My plain weak innocence fails me when his fingers wrap around my bicep, his short fingernails digging painfully into the skin, and I whimper in pain as he yanks me forward. It’s the first time, in our years together, he has ever touched me like that. A week ago, I would have said he wasn’t capable of violence. A week ago, I would have said he wasn’t capable of rape. Now, the man before me is a stranger and I am suddenly very, very afraid.

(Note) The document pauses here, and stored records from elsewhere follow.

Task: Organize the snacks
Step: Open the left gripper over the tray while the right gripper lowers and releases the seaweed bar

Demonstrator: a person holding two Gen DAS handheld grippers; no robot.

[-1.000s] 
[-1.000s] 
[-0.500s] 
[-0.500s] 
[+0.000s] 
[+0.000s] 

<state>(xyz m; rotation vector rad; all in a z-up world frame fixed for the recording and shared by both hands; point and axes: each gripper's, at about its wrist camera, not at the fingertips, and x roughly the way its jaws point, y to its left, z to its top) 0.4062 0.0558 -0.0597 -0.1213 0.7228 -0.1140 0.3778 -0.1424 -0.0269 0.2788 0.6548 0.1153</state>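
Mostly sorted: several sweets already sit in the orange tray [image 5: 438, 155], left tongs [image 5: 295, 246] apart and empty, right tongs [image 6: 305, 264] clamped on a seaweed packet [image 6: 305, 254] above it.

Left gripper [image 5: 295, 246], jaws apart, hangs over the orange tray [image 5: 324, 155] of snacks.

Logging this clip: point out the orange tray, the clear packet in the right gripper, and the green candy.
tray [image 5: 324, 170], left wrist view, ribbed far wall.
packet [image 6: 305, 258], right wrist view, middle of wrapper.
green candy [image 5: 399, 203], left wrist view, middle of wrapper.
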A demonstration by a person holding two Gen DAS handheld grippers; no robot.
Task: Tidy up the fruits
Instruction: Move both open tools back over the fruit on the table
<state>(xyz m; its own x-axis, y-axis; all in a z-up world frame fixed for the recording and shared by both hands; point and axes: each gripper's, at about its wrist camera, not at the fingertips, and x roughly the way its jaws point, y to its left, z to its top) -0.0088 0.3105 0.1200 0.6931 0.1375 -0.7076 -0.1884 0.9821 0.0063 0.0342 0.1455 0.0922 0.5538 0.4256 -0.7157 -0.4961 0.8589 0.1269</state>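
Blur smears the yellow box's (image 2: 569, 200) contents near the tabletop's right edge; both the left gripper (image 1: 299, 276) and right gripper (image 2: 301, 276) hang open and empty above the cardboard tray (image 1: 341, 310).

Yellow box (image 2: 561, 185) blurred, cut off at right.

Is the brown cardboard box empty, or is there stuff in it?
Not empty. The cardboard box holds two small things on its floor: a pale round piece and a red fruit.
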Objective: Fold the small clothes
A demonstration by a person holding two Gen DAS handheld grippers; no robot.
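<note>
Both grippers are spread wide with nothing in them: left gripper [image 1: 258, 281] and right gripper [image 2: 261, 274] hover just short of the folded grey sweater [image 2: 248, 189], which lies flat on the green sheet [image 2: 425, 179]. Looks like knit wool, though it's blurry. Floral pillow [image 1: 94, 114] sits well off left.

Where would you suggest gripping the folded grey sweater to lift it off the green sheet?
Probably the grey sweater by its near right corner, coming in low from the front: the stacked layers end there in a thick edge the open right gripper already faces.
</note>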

“Let me go.” I’m against his chest, the duffel bag still clutched in my left hand, and I can’t release it, won’t release it.
“Oh Helena.” He looks down at me, with eyes that sag with disappointment. “Why?”
“Why?” I cough out the word, and spittle flies from my mouth, tiny white dots of saliva peppering the neck of his navy button-up shirt. So proper, my husband. Three-time Teacher of the Year. Loving Father of Bethany. Sickly-Sweet Rapist of Girls. I think of the blonde on the tape, her face as it changed from trust to fear. How many of them have there been? How many still exist? How many are here, in this town, in his classes? Is there a girl, right now, whose life he’s destroying?
“Yes, Helena.” He steps into the hall, and drags me forward, the loose skin of my arm pinched in his grasp, the look in his eyes hard and unfocused. “Why did you have to snoop?”
“I don’t know what you’re talking about.” I scramble along behind him, trying to stand, to get my feet underneath me. Snoop. Has he ever used that word before? My brain shuffles for a better adjective. I hadn’t been snooping. I had been doing research. I trip over a transition piece in the floor. “What are you doing?” I get one foot in place and try to plant my feet, to stop the forward movement. One of his hands comes loose and he grabs a handful of my hair. The pain, when he yanks, is blinding. I scream, and he drags me forward, his hand so tight on my bicep he must be leaving bruises. We come to the top of the stairs and he stops. “What are you doing?” I gasp, my neck bent, head almost sideways, in an attempt to relieve the pain against my scalp. If he jerks his hand to the right, my head will collide with the banister’s marble pillar. I close my eyes and try to think.
Simon is not a planner. He doesn’t think of details. He often forgets necessary items and skips instruction manual steps. He embarks on projects, then changes his mind. Right now, I can feel his brain working, the frantic search for a solution. The chances are high that he kills me right now—smashing my head against the banister, or tossing me down the stairs. He might make that snap decision without thinking through the consequences, without thinking of how he will dispose of me and his alibi and the hundred tiny details that murderers are responsible for.